When I was younger I was against abortion except for certain cases, such as rape. However, that was also before I started having sex and before I listened to what others had to say about it. I was fairly naive about the entire subject and it made me ill to think about someone killing their child without giving it a chance to live. However, I know first hand how scary it can be to think you're pregnant, especially when you're on your own and barely able to take care of yourself, let alone a poor, defenseless little baby. I'm a big believer in adoption but you also have to think about how you're going to feel after giving birth to that little baby and the fact that a child of yours it out in the world and you have no say in how that child is raised. Because I have never actually been pregnant I can't say what I would do. It depends on the circumstances and, thank God, I haven't had to try to make that decision. I really don't think you can have a clear opinion on something like this unless you're there.

3) What do you think about reincarnation?
I do believe that there's an afterlife although I'm still not sure I believe what afterlife is like. However, I don't believe in reincarnation. What's the point of living each day like it's your last if you get to come back into another life?

4) Should religion be in schools? Not in public schools, no.

5) Do celebrities have an obligation to be good role models? You know, they did choose to be in the public eye and I think they do have somewhat of an obligation to not flaunt the bad things they do, such as Paris Hilton and all the stupid things she does.
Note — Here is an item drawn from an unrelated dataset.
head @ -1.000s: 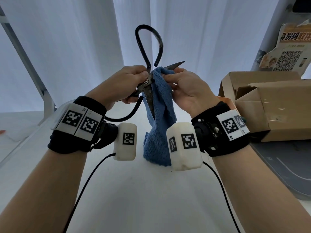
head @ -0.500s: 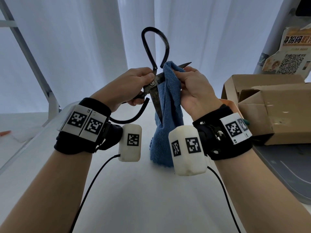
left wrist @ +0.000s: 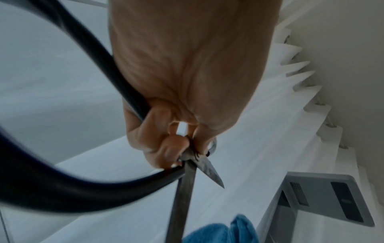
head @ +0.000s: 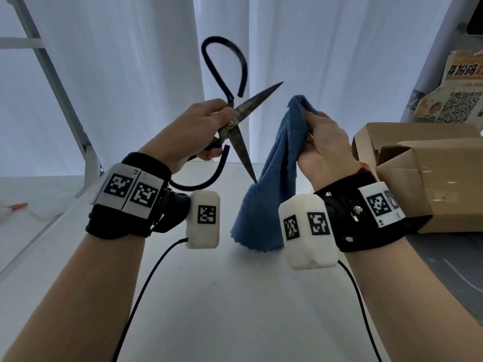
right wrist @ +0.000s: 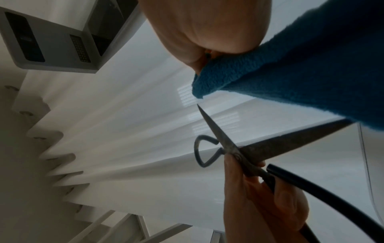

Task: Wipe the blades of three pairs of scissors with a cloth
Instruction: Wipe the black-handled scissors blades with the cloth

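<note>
While the left hand [head: 194,131] pinches the open scissors [head: 236,131] at the pivot, the right hand [head: 325,147] clutches the cloth [head: 271,184].

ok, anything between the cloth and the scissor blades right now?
Nothing visible. The right hand holds the blue cloth beside the open scissors, gripped near the pivot by the left hand. Only open air lies between cloth and upper blade.

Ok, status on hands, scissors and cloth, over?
Left hand grips black-handled steel scissors at the pivot, blades open. Right hand pinches blue terry cloth, clear of blades. Nothing in the way.
</note>
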`<move>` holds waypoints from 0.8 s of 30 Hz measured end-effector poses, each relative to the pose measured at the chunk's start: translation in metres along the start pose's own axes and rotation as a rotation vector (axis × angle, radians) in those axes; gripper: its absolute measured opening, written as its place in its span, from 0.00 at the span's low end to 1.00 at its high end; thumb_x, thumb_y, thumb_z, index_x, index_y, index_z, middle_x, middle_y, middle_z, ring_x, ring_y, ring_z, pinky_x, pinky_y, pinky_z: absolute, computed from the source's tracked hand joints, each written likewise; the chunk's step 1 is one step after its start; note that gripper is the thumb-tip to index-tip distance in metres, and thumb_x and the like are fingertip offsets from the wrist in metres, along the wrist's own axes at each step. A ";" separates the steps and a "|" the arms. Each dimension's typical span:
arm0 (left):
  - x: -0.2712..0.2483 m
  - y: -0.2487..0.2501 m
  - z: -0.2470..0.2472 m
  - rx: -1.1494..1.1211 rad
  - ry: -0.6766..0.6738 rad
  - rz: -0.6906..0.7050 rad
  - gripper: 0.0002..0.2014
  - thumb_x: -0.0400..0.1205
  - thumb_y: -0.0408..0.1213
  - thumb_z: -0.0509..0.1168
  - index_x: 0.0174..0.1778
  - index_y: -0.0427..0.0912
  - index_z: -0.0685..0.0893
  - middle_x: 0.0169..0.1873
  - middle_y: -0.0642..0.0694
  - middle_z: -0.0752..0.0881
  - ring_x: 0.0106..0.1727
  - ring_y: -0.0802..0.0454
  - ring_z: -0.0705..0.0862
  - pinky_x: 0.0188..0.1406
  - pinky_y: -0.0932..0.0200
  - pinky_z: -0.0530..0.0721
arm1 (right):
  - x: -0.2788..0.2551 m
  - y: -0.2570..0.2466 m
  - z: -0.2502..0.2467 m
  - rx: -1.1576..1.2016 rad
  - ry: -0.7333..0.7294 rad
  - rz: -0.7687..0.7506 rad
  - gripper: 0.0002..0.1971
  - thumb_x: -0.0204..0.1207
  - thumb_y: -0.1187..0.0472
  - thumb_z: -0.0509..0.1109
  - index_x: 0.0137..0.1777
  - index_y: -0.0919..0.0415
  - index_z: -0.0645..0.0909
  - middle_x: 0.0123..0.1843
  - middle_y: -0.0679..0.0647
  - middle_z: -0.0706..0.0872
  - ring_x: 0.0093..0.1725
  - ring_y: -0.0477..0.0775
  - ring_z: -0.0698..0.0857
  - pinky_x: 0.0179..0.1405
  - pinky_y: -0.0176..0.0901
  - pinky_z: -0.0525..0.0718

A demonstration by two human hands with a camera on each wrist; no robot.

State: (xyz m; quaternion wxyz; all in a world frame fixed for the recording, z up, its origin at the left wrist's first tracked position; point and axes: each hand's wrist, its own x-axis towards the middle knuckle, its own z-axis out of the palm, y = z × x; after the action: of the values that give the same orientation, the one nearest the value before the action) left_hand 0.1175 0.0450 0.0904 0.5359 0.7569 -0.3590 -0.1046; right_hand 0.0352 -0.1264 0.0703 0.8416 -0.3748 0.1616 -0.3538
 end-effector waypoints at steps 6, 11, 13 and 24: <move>0.000 0.003 -0.003 -0.090 0.117 0.035 0.09 0.92 0.42 0.57 0.51 0.47 0.82 0.48 0.47 0.80 0.37 0.46 0.73 0.26 0.69 0.78 | 0.000 0.002 -0.002 0.001 -0.061 0.061 0.20 0.71 0.64 0.82 0.63 0.65 0.85 0.40 0.56 0.92 0.39 0.55 0.91 0.47 0.53 0.92; 0.003 0.004 -0.005 -0.158 0.249 0.049 0.10 0.92 0.41 0.55 0.51 0.47 0.80 0.44 0.50 0.79 0.39 0.43 0.72 0.23 0.69 0.75 | 0.002 0.004 -0.006 -0.110 -0.107 0.161 0.09 0.71 0.58 0.82 0.44 0.62 0.87 0.35 0.53 0.91 0.37 0.50 0.91 0.38 0.44 0.87; 0.003 0.003 -0.008 -0.147 0.254 0.051 0.10 0.92 0.42 0.55 0.51 0.48 0.80 0.45 0.49 0.78 0.41 0.43 0.72 0.24 0.69 0.76 | 0.002 0.005 -0.006 -0.157 -0.101 0.161 0.09 0.71 0.57 0.82 0.43 0.62 0.87 0.33 0.53 0.91 0.36 0.49 0.91 0.39 0.46 0.88; 0.001 -0.005 -0.011 0.126 0.069 0.107 0.07 0.91 0.45 0.60 0.58 0.47 0.80 0.50 0.47 0.81 0.31 0.62 0.83 0.39 0.64 0.81 | -0.002 0.004 0.000 -0.010 -0.093 0.171 0.13 0.75 0.54 0.79 0.47 0.65 0.85 0.42 0.57 0.91 0.44 0.56 0.91 0.50 0.51 0.90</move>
State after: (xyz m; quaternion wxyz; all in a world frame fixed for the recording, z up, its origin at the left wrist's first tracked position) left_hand 0.1267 0.0533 0.0905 0.5042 0.7720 -0.3861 -0.0271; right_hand 0.0355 -0.1226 0.0678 0.8734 -0.3800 0.1553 -0.2621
However, they are human beings too and therefore have a right to privacy. We all make mistakes, it's part of being human. There are celebrities, though, that do their thing and then live their private lives. I think if you work at keeping your public life public and private life private you can.
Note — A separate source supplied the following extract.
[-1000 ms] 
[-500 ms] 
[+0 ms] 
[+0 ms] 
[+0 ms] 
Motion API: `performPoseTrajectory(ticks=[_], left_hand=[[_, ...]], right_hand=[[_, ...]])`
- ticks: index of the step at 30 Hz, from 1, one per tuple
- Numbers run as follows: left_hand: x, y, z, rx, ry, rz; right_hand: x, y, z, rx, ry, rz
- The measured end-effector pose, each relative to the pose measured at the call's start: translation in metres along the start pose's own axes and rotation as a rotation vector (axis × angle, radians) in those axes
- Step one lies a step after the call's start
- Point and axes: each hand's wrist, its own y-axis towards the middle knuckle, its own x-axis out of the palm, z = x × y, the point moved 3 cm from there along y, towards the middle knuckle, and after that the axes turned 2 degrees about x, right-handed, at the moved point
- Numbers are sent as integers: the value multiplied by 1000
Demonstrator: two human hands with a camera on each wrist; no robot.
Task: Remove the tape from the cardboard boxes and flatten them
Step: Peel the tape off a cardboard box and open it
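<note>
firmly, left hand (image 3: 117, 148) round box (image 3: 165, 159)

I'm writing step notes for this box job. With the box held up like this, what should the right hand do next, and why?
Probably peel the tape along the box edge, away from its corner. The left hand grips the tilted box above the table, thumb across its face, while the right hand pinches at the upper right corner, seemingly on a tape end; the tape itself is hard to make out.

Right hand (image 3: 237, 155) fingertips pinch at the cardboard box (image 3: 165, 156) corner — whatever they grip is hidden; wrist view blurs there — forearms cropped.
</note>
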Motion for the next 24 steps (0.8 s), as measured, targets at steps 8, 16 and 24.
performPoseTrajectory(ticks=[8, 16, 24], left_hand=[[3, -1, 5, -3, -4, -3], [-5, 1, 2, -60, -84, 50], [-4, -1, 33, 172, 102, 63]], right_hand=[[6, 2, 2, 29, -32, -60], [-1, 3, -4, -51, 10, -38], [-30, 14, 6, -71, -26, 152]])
6) What is your take on Dr.Laura? Far too right-wing and a little bit of a hypocrit.

7) Is sexual orientation a choice? No, I don't believe it is at all. Why would anyone choose to be harassed that way, choose to live in a way that society STILL says isn't the norm. I know we all talk about what rebels we are, how we don't want to succumb to society but, frankly, we do anyway. So why would someone say, "Man, I'm going to be gay so that people can treat me like a second class citizen."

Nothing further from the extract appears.